Heh, I had an AMD Athlon dual core paired with a GTX 295 for a few months… ;D
Sorry, I’ve got my terminology a bit mixed up - I was using glDrawArrays for both modes. The only difference was whether the buffer was a VBO located on the graphics card or it was a FloatBuffer located in the PC’s RAM. I am sure if I did true retained mode with lots of calls to glBegin/End there would have been an even larger difference. It would be way too much bother to change my current test code to compare VBOs to glBegin/End code, although I will update the thread when I have a new test showing PC RAM buffers vs VBOs vs Display Lists vs glBegin/End. I’ve heard display lists are even faster than VBOs so it would interesting to test this out, and if I’m building display lists then I can easily test raw retained mode too.
My PC is definitely CPU limited - a Pentium Dual Core 1.8GHz matched with a GT430. The PC might be a bit slow, but I got it for 15 euros! I had to buy the graphics card separately and it cost three times as much as the PC.
I’m writing these tests because it is not immediately apparent whether this or that change in code results in a performance improvement.

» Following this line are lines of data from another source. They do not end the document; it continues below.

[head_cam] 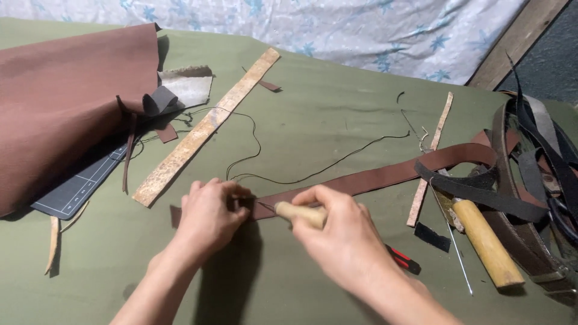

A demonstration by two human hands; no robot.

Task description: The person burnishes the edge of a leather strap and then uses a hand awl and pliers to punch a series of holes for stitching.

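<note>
A long brown leather strap (pixel 385 174) lies across the green table cover (pixel 313 120). My left hand (pixel 208 216) presses down on the strap's near end, fingers curled over it. My right hand (pixel 340 232) grips an awl with a pale wooden handle (pixel 298 213), its thin metal tip pointing left at the strap just beside my left fingers. A thin dark thread (pixel 289 171) runs from the strap end and loops over the cover.
A large brown leather sheet (pixel 66 96) covers a dark cutting mat (pixel 84 183) at the left. A long pale strip (pixel 205 129) lies diagonally, a narrower one (pixel 430 159) to the right. A wooden-handled tool (pixel 484 241), dark straps (pixel 530 174), and a red-and-black tool (pixel 402 259) sit at the right.
</note>
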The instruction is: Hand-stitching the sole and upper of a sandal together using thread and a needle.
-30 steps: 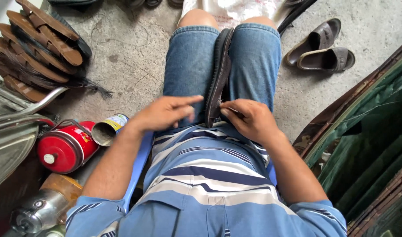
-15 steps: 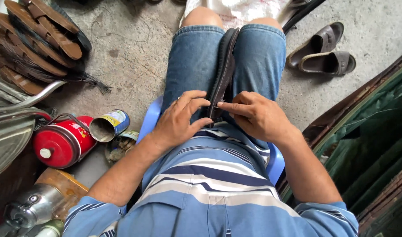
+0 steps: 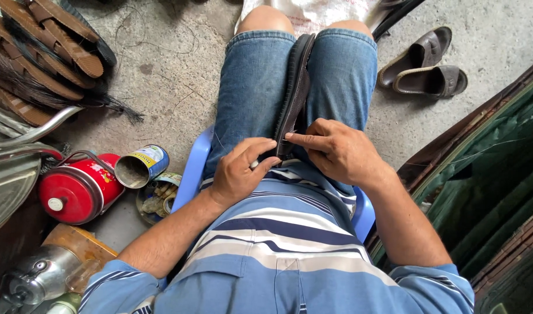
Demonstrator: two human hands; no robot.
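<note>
A dark sandal (image 3: 295,87) stands on edge, clamped between my knees in blue denim shorts. My right hand (image 3: 336,152) pinches the sandal's near end with thumb and forefinger. My left hand (image 3: 240,173) is curled against the same end, fingers closed around a small pale metal tool (image 3: 254,166) of which only a tip shows. The two hands almost touch, just above my striped shirt. I sit on a blue plastic stool (image 3: 192,168).
Several worn sandals (image 3: 42,40) lie piled at the upper left, and a brown pair of slippers (image 3: 423,67) at the upper right. A red canister (image 3: 74,189), an open tin can (image 3: 139,166) and a metal torch (image 3: 39,276) stand at my left. Dark green framed panels (image 3: 487,174) lean at the right.
My left hand has left the thigh, where it lay flat, and closed at the sandal's near end. My right hand has shifted its pinch on the same end.
</note>
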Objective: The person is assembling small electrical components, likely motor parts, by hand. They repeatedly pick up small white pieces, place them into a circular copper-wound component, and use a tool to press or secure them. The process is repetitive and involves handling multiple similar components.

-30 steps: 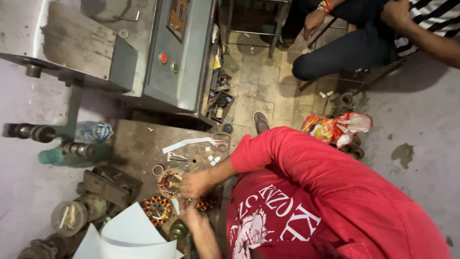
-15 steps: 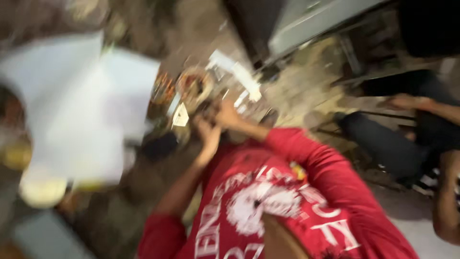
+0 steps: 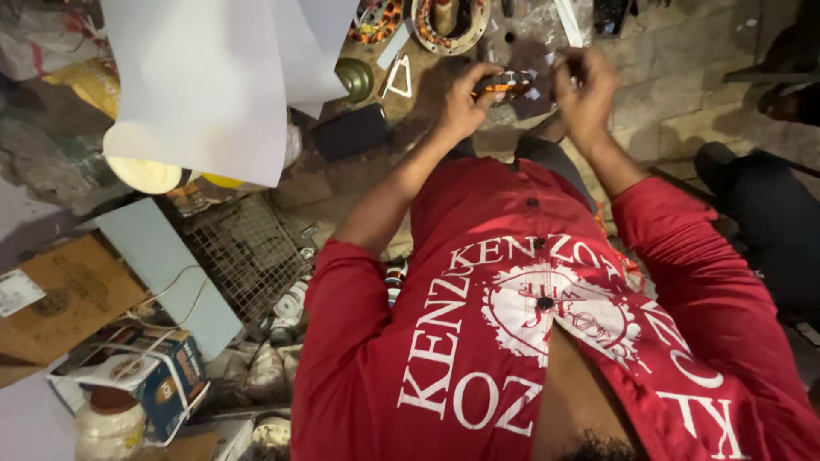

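The left hand (image 3: 465,98) is gripping a small copper-wound stator (image 3: 504,85); the right hand (image 3: 585,85) is pinching its far edge. White paper sheets (image 3: 213,77) are crowding in left of them, bare floor (image 3: 675,94) lying open rightward.

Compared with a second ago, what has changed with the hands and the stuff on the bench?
The view swung round, so the bench now sits at the top. Both hands came together: the left hand now has a grip on a small dark and orange part, and the right hand works beside it, fingers curled. The wound stator ring, white paper sheets and red shirt stayed as they were.
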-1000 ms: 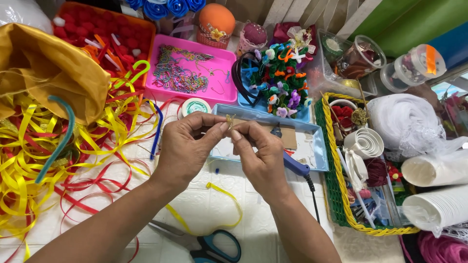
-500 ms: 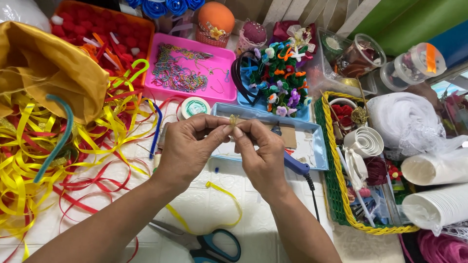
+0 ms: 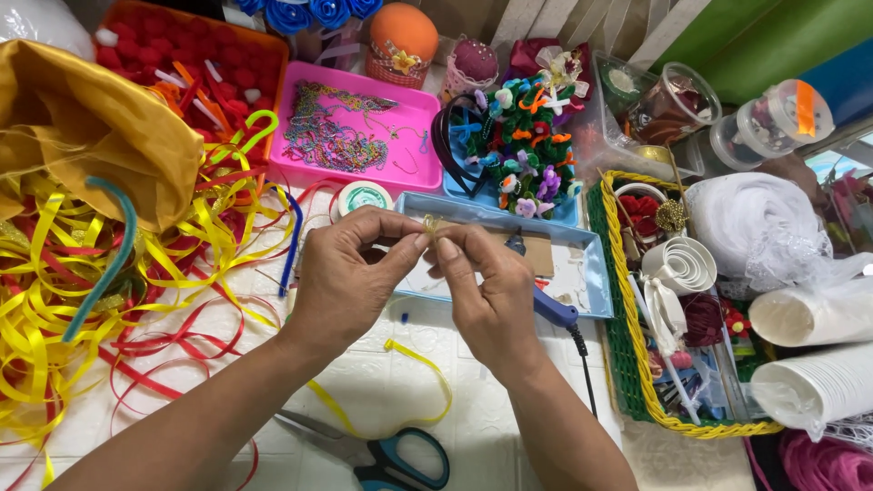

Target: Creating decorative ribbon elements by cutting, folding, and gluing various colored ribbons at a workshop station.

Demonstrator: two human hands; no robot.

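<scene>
Both hands pinching a tiny gold piece (image 3: 430, 224) above the light blue tray (image 3: 582, 273).

Left hand (image 3: 350, 277) and right hand (image 3: 486, 295) meeting just over the tray's near-left part, fingers (image 3: 406, 253) of each closed on the gold bit, too small to identify. Glue gun (image 3: 555, 311) lying at the tray's near edge. Pink tray (image 3: 359, 132) of chains beyond it, yellow basket (image 3: 627, 364) to its right, scissors (image 3: 400, 459) on the counter (image 3: 400, 382) nearer than the tray, yellow ribbons (image 3: 55, 309) far left.
</scene>
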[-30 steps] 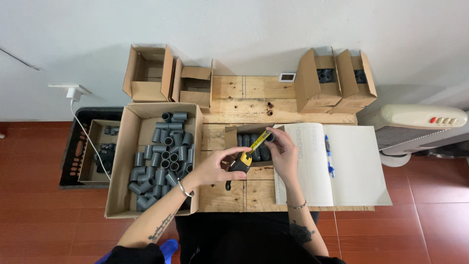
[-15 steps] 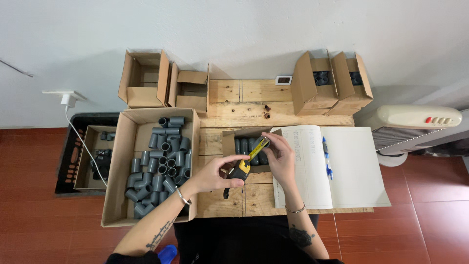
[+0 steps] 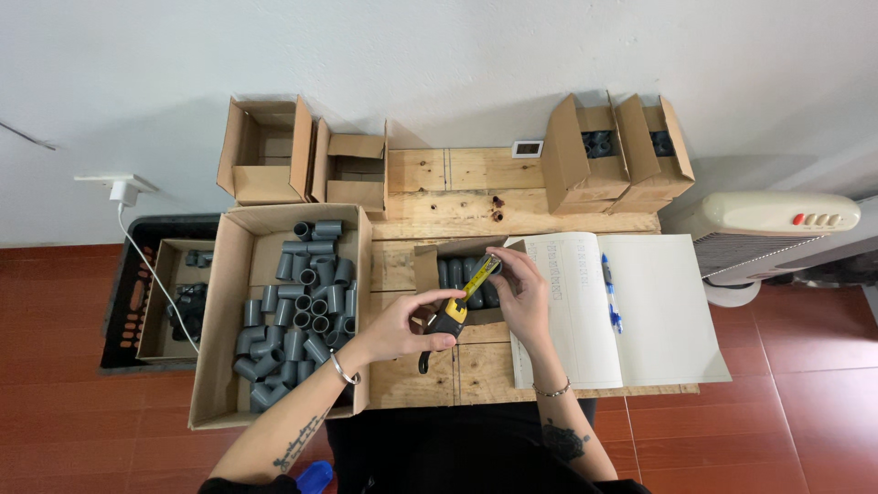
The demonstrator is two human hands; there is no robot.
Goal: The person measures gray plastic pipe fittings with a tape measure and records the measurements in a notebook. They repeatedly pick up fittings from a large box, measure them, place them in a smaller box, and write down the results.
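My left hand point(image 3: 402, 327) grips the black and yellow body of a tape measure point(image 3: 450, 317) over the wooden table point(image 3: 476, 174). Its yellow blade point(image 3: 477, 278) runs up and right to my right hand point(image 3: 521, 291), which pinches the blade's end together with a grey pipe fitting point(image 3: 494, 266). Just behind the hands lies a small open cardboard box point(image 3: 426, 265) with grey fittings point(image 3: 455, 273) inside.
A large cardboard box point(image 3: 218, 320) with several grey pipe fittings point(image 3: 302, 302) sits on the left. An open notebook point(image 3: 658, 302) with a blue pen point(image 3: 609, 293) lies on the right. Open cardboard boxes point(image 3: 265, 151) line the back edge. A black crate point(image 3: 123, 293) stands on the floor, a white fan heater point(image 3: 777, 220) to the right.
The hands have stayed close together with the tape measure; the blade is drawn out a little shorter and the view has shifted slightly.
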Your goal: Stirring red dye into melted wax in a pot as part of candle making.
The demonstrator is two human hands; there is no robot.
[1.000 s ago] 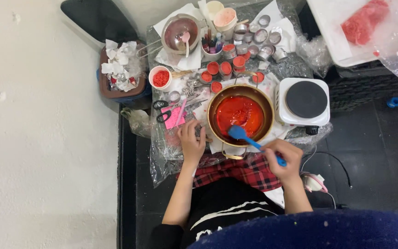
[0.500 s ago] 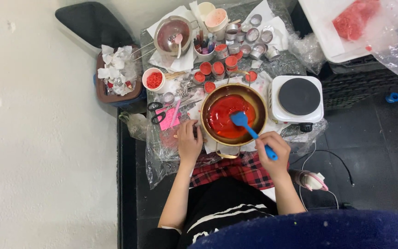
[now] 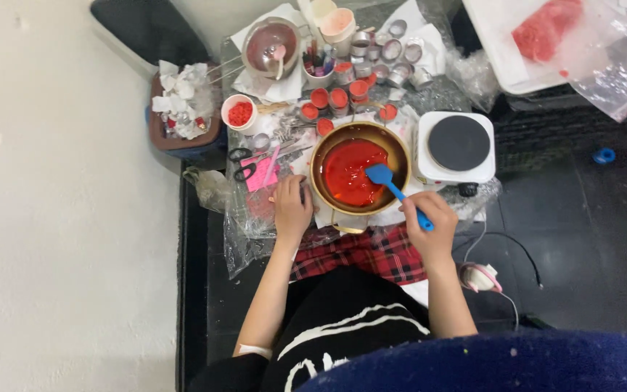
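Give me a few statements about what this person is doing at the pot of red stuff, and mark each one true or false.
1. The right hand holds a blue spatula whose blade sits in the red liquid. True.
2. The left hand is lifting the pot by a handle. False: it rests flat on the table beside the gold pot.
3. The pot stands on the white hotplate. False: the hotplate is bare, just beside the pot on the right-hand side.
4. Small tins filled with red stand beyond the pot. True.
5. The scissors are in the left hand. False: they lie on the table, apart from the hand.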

As a noob it is really easy to write something that looks OK but actually degrades the performance.
Ah, okay. There’s a pretty good reason why immediate mode and the gl******Pointer functions that take a Buffer object were removed in OpenGL 3.2 (or was it 3.1?). Even if you use VBOs and update them each frame it should be faster if you use glMapBuffer(). You should try that, it’s pretty simple. It should pretty much be the fastest way of doing it. Theroetically your program shouldn’t be bottlenecked by the memory transfer since it should happen in parallel to the rendering, though such an optimal case where the copy is 100% is of course rare…
Display lists were deprecated too! VBOs should be just as fast for rendering stuff, but I do agree that display lists have some use since you can also store state change commands, though that doesn’t mean that they are free or should be called more often than without display lists. Try it out, the driver is usually able to optimize the data a lot for display lists. A thing to note is that texture binds are NOT stored in the display list, though this might be a driver bug (not likely though) since it’s written in the OpenGL specs that they should be stored.
Technically there is no such thing as “retained mode” anymore. That was a feature from Iris GL, DirectX didn’t maintain it after its first public release (and dropped it in DX10) and OpenGL never had it. Obviously, using vertex arrays blurs the distinction somewhat, so most people know what you mean, but if you use the term in a DX forum, you’ll get a lot of sideways looks from people wondering why you’re using such an ancient deprecated API.